Recuerdo que al principio de la comida bromeamos. Yo pregunté que qué quería decir «ENTERO» y me comentaron que debía ser muerte de cuerpo completo. La verdad es que bromeamos un rato. Efectivamente yo no quería morir a trozos o que me cortaran. Nos echamos unas risas imaginando que me mataban sólo cortándome la cabeza pero que el cuerpo seguía vivo… no sé, era un poco irreal. Ellos me seguían el rollo. Yo intentaba buscar el lado positivo.
La comida de ellos era abundante y comían con muchas ganas. Mi plato tenía una tira de queso alargada, un queso blanco tirando a cremoso y paralela a ella había otra tira de membrillo. Yo miraba al plato. No me apetecía comer. No es que me gustara el queso y el membrillo. Tampoco me disgustaba. No entendía qué hacía aquella comida allí. Pero tampoco envidiaba los platos con manjares que comían mis acompañantes ni lo que pudieran estar comiendo en las otras mesas. Me sentía triste, me sentía desubicado, me sentía perdido.
De repente sentí que no entendía la situación y empecé a pensar que no me apetecía morir aquel día. ¿Por qué no podría buscar una solución a lo que fuera que yo tuviera, por muy irremediable y muy desagradable que fuera el final de la enfermedad?
Levanté la vista, los miré y les pregunté a los tres: «¿Por qué hoy?»
La mujer siguió comiendo, los chicos la miraron y el más joven a continuación mi miró y me preguntó «¿Cómo?»
No sé qué me molestó más, si que me ignoraran los otros dos o que me preguntara el joven… Se supone que si esto era un procedimiento habitual para hacer llegar a buen fin la vida de las personas no estaba muy bien planteado.
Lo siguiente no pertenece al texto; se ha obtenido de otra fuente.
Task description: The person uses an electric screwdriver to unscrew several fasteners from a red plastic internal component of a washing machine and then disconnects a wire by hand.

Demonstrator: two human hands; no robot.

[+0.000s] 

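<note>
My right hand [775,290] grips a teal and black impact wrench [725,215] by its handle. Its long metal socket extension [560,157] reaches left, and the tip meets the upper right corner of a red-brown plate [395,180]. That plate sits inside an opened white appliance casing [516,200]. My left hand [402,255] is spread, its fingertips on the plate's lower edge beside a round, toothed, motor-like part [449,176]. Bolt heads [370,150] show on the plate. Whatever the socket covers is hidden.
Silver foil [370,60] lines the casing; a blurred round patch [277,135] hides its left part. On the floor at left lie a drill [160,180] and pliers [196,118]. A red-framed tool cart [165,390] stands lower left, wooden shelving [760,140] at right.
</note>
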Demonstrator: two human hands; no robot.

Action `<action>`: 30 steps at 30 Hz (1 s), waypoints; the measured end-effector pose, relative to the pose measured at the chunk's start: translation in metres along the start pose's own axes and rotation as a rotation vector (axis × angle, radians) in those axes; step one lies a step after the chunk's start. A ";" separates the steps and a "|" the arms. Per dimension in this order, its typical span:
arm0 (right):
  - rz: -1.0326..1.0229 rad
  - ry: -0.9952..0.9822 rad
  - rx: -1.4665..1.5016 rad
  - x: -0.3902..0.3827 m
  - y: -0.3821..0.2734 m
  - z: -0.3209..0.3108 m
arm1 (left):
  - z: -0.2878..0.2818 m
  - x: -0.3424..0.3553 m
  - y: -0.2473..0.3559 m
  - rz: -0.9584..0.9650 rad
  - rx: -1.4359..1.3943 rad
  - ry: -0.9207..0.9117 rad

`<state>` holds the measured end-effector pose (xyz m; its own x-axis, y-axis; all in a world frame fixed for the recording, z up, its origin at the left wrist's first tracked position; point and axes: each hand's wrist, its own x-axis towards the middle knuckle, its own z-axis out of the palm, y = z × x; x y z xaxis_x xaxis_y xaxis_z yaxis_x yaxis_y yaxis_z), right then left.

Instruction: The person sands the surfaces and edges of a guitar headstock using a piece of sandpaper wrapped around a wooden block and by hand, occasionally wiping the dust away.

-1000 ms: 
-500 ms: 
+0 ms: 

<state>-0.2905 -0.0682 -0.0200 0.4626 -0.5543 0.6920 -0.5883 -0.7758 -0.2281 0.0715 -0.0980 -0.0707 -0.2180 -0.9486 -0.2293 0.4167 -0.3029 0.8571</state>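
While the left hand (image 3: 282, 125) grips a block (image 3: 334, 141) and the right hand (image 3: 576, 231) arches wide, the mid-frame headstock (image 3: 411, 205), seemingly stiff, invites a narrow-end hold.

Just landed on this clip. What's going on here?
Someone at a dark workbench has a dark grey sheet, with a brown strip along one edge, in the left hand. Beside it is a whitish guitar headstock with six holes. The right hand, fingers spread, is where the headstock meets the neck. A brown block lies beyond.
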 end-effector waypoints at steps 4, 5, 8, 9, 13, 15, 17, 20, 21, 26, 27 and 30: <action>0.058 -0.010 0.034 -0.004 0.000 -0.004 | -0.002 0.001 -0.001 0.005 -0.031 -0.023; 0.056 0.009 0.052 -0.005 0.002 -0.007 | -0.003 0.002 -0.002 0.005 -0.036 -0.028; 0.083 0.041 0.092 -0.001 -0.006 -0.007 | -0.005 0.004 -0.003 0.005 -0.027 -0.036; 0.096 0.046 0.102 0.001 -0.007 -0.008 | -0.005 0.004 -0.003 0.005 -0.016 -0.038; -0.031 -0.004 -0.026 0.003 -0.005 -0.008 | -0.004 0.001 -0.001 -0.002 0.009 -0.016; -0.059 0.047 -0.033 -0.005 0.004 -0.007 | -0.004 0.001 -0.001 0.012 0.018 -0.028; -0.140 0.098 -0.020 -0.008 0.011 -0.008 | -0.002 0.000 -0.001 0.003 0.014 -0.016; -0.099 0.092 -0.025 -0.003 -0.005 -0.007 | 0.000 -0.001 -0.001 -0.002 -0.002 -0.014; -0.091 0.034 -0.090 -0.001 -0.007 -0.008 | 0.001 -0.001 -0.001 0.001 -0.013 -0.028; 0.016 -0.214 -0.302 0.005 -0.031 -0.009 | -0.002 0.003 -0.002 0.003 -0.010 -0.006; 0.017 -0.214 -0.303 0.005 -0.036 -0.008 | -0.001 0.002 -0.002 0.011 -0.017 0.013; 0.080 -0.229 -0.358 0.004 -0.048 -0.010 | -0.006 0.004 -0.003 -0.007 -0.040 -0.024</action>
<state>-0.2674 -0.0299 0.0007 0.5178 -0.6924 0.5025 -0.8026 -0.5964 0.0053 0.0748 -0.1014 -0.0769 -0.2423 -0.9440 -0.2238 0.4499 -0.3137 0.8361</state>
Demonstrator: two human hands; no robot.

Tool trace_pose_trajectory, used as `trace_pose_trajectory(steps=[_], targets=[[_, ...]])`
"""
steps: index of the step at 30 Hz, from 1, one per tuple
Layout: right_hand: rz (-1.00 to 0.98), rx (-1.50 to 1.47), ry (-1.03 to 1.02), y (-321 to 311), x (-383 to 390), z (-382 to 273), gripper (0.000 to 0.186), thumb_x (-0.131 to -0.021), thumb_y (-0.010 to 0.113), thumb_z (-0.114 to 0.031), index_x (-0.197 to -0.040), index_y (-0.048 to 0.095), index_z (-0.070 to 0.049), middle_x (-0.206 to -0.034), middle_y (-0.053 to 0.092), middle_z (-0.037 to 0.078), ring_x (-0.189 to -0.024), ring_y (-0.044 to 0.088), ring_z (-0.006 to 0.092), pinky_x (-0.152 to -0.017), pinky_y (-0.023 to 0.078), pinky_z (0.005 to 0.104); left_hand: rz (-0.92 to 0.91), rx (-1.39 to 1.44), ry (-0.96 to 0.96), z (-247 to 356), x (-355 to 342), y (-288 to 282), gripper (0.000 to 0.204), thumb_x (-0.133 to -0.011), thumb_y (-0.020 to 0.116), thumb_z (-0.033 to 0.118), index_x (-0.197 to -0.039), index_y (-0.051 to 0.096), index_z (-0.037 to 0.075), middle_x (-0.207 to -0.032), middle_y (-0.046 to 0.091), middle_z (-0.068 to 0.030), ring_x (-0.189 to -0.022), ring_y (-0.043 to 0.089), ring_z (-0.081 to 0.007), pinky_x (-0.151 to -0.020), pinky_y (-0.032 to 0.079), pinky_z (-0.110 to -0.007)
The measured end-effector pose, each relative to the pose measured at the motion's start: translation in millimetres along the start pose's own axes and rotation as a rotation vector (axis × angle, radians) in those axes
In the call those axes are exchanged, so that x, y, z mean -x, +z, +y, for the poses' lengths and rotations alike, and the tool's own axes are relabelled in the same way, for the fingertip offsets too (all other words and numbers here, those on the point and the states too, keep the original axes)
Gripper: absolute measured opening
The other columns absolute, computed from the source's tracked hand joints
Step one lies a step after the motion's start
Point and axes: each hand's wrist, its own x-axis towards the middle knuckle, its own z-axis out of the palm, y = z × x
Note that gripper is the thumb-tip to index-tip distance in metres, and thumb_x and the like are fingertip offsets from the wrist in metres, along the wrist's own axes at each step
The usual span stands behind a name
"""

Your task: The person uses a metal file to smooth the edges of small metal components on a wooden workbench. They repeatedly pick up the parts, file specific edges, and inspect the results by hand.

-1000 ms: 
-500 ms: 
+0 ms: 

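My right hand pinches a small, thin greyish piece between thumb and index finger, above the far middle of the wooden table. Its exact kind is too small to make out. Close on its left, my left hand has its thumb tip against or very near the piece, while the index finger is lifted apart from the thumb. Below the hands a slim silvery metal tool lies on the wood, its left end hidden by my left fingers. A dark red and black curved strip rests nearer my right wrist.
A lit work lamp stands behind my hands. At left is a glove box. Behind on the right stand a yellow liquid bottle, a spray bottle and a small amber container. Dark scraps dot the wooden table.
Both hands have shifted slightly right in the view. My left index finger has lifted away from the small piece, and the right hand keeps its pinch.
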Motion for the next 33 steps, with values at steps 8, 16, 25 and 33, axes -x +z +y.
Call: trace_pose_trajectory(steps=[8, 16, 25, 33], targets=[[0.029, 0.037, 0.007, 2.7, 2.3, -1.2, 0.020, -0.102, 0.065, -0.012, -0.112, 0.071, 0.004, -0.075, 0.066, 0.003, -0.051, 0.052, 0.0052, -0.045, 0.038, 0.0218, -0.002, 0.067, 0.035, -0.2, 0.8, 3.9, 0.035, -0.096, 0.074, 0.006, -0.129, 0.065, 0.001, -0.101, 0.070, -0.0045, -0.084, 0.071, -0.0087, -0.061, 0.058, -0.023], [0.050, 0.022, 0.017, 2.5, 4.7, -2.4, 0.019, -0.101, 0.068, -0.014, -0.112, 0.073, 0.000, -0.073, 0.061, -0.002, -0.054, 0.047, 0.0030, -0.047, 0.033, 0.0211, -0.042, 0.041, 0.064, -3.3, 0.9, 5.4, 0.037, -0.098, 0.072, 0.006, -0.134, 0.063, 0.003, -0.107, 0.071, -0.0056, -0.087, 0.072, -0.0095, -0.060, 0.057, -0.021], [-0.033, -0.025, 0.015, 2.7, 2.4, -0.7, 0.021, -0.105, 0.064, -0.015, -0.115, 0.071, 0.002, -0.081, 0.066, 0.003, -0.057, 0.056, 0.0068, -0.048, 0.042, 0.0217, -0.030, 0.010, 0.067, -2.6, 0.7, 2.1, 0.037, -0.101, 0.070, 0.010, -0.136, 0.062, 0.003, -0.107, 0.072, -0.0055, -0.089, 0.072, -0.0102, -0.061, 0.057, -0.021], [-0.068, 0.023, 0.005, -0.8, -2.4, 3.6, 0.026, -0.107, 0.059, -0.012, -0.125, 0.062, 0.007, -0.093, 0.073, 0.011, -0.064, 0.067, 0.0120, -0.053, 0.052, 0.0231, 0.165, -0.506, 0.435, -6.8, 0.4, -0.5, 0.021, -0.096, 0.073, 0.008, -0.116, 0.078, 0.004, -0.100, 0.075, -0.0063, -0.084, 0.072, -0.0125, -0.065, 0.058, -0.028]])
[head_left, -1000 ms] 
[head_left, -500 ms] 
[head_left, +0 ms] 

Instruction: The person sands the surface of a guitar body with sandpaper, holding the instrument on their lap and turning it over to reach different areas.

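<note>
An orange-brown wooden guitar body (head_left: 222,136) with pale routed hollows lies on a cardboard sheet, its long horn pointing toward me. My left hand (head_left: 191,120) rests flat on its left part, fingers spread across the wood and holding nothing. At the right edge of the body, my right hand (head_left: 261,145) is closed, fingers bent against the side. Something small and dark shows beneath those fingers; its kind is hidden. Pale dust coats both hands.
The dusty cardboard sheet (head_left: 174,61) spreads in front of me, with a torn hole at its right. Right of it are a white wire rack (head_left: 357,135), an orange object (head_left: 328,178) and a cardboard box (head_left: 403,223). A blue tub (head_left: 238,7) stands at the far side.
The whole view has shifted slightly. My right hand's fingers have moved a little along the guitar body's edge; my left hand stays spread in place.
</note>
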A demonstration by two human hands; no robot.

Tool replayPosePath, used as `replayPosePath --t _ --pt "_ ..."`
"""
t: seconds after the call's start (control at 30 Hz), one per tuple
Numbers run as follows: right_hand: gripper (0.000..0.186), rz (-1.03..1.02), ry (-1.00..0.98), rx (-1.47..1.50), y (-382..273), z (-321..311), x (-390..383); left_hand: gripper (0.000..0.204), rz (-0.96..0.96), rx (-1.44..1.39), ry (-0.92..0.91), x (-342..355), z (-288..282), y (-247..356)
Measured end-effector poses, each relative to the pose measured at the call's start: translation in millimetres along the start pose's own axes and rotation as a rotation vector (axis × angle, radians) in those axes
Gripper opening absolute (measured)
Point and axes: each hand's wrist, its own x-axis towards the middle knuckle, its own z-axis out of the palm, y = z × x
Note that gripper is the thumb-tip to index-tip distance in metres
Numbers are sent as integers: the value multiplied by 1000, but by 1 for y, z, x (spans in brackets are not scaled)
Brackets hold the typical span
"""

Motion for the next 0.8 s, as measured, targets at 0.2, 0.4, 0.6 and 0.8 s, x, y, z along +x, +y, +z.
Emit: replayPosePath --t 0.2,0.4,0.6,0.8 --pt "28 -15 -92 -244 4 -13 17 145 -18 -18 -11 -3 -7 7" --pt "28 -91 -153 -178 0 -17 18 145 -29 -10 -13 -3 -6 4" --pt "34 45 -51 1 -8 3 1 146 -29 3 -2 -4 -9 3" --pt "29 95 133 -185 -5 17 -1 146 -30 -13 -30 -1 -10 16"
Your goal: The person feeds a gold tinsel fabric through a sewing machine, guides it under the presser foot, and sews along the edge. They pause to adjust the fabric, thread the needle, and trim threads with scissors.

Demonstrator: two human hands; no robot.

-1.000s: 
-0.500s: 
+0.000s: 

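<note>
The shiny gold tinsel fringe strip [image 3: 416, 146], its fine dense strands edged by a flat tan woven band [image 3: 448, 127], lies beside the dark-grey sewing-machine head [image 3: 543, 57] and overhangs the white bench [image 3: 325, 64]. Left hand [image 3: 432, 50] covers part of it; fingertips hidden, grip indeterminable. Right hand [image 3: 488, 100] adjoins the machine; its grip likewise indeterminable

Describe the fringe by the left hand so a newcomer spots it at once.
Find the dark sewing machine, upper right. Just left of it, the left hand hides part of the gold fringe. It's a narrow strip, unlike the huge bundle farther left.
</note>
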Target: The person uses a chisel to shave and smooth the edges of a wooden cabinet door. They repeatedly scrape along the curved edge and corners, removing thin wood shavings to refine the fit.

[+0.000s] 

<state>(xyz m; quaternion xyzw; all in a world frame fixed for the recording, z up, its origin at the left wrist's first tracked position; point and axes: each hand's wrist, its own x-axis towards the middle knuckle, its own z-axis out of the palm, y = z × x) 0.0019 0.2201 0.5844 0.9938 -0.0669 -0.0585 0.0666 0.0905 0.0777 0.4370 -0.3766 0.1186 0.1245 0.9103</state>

Algo eclosionó en mi interior, me hizo despertar y la rabia me hizo que fuera más expresivo y efusivo así que continué: «Sí, que ¿por qué he de morir hoy? ¿Por qué no puede ser mañana o pasado o el mes que viene?»
Una mujer de entre los otros comensales de la mesa de detrás de mis acompañantes se volvió un poco hacia nosotros con una expresión entre molesta, por el volumen de voz, y curiosa, por conocer de qué hablaba. Se me ocurrió que si estas personas, que se suponía que debían conocer perfectamente cómo atender situaciones como la mía, no sabían dar respuestas, a lo mejor alguien de la sala podría explicar cómo funciona este mundo.
Me levanté y grité «¡Quiero que me expliquéis por qué debo morir hoy!».
Todo el salón enmudeció, la comida parecía atragantarse a mi anfitriona mientras que a sus jóvenes hijos el rubor les hizo bajar la cabeza como queriendo esconderse. La gente miraba hacia mi sin entender qué podía significar esta situación.
Mi mujer me dijo «Levántate, que es la hora». Me desperecé, me levanté y me fui a la ducha.
Ha sido una pesadilla extraña. No quería que se quedara sólo en eso y he querido reflejarlo en el blog.